• Begriffserläuterung

    Bei Darmkrebs handelt es sich um eine unkontrollierte Vermehrung bösartig entarteter Zellen des Dickdarmes, meist auf dem Boden von Adenomen (Polpyenart). Bis 90% der Kolonkarzinome sind Adenokarzinome, daneben spielen muzinöse (schleimbildende) und sog. Siegelringkarzinome noch eine Rolle. Äußerst selten sind Plattenepithel-, undifferenzierte oder kleinzellige Karzinome. Die genaue Art muss vom Pathologen im Rahmen der feingeweblichen (histologischen) Untersuchung festgelegt werden, hier stehen mittlerweile noch weitere Methoden zur Unterscheidung zur Verfügung (z.B. Immunhistochemie, Nachweis von bestimmten Zellbestandteilen mittels Antikörperbindung). Wichtige Unterscheidung ist weiterhin die Lage des Karzinoms im Dickdarm, hier v.a. rechts- oder linksseitig bzw. im Enddarm (Rektumkarzinom).

  • Ursachen

    Hauptrisikofaktor für die Entstehung von Darmkrebs ist das Alter und die im Einzelfall bestehende Neigung zur Polypenbildung, die familiäre Anamnese auf Polypen und Kolonkarzinome. Daneben führen Diabetes mellitus (Zuckerkrankheit) und Adipositas (starkes Übergewicht), bestimmte entzündliche Darmerkrankungen, Darmpolypen in der Vorgeschichte, Alkohol, häufiger Verzehr von rotem Fleisch, Rauchen und Bewegungsmangel zu einer Erhöhung dieses Risikos.

  • Häufigkeit

    Ca. 15% aller Tumorarten bei uns sind Darmkrebsfälle (Kolorektales Karzinom), das Lebenszeitrisiko für ein kolorektales Karzinom liegt bei 5-6%, d.h. das 5 bis 6 von 100 Menschen im Laufe ihres Lebens an Darmkrebs erkranken.

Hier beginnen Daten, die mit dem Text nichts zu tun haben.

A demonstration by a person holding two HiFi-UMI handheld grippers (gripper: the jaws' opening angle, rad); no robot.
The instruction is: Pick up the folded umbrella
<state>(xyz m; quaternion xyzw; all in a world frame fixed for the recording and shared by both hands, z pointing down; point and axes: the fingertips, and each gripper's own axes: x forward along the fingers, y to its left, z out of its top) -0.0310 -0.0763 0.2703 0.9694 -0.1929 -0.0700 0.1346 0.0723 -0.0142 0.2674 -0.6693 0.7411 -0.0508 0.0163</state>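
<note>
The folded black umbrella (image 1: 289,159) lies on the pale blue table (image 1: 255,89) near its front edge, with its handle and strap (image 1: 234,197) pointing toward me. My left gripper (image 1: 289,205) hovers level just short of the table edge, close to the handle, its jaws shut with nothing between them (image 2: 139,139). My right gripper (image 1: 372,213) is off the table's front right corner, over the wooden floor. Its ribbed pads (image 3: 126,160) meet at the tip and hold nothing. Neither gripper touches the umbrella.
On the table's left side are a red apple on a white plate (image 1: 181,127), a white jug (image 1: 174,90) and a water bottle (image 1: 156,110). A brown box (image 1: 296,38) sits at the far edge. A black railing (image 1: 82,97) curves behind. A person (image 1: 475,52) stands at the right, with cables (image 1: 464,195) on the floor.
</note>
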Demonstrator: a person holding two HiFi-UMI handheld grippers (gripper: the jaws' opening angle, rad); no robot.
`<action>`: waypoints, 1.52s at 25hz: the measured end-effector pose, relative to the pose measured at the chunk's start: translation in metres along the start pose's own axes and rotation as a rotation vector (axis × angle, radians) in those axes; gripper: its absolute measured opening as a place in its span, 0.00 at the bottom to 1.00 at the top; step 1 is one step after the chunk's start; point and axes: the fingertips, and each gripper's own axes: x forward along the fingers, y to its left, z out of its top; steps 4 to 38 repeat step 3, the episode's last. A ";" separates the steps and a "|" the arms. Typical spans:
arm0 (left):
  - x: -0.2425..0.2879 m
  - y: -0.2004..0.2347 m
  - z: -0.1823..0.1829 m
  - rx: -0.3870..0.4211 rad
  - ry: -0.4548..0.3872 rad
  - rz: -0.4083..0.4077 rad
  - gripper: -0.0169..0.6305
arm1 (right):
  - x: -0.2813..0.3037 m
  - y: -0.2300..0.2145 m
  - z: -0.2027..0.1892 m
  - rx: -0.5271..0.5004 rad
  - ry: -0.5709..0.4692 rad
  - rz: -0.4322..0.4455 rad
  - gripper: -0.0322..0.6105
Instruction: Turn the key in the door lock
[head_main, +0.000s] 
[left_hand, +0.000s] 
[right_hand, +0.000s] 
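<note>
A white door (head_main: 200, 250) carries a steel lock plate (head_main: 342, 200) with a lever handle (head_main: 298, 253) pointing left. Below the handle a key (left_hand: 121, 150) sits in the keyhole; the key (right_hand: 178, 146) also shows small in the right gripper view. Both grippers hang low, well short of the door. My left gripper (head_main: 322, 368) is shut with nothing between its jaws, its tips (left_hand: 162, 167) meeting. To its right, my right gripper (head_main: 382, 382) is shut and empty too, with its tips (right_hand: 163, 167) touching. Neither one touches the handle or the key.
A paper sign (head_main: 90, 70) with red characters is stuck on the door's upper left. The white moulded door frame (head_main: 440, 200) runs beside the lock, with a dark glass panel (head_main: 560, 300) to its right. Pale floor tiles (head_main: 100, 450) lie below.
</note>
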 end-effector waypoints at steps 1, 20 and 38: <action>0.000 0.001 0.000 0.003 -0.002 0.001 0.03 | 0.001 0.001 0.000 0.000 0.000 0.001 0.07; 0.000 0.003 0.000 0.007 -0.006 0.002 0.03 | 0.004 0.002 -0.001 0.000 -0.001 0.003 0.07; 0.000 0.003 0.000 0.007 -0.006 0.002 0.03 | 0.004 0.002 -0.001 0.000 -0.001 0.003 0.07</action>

Jährlich treten in Deutschland etwa 60.000 Neuerkrankungen an Darmkrebs auf, dies sind bei Frauen und Männern jeweils die zweithäufigsten Krebsarten. Die 5-Jahres-Heilungsrate (in der Medizin gebräuchliche Größe zum Vergleich der Therapieverfahren und zur Prognoseerhebung) für lokal begrenzte, nicht in die Umgebung oder andere Organe streuende Karzinome liegt bei bis 100% und sinkt schrittweise auf unter 30% bei fortgeschrittenen, großen und in die Umgebung und die Ferne streuende Karzinome.

  • Untersuchungen

    Wie bei den Darmpolypen sind auch hier die Stuhluntersuchung mit einer geringen Trefferquote möglich. Auch die Kapselendoskopien und die radiologischen Verfahren wie CT- und MRT-Kolonografie können Kolonkarzinome in einer guten Qualität nachweisen. Absolut notwendig ist allerdings der feingewebliche Nachweis eines Kolonkarzinoms und seine genaue Charakterisierung. Hierzu ist eine Endoskopie als konventionelle Untersuchung mit der Möglichkeit der Gewebeentnahme unabdingbar. Daneben kann hier eine lokale Kennzeichnung/Markierung mit einem Metallclips oder einer Anfärbung mit z.B. medizinischer Tusche vorgenommen werden. Zuletzt sei noch auf die Möglichkeit der endoskopischen Therapie mit einer Abtragung des lokal begrenzten Karzinoms hingewiesen.

  • Behandlung

    Kleine, lokal auf die Schleimhaut begrenzte Kolonkarzinome können endoskopisch ohne Operation gut und ausreichend behandelt werden. Meistens ist allerdings eine operative Entfernung des Tumors mit ausreichendem Sicherheitsabstand und Mitentfernung der Umgebung (z.B. Lymphknoten, sog. onkologische Resektion) notwendig. Zusätzlich können medikamentöse Zusatztherapien (Chemotherapie, ggf. mit Antikörpergabe) und im Enddarm Bestrahlungsverfahren angeraten sein. Auch hier ist eine gewissenhafte Voruntersuchung und eine individuelle Therapieplanung von einem erfahrenen Behandlerteam (Tumorboard) dringend notwendig.

  • Kontrollen

    Nach einer Darmkrebserkrankung ist abhängig vom Stadium eine regelmäßige, anfangs engmaschige Nachkontrolle üblich. Diese beinhaltet die Befragung und körperliche Untersuchung, Blutuntersuchungen, Ultraschalluntersuchung des Bauchraumes, Röntgenkontrollen des Brust- und Bauchraumes, meist als CT sowie Darmspiegelungen (Koloskopien). Stuhluntersuchungen haben auch hier keinen wirklichen Stellenwert.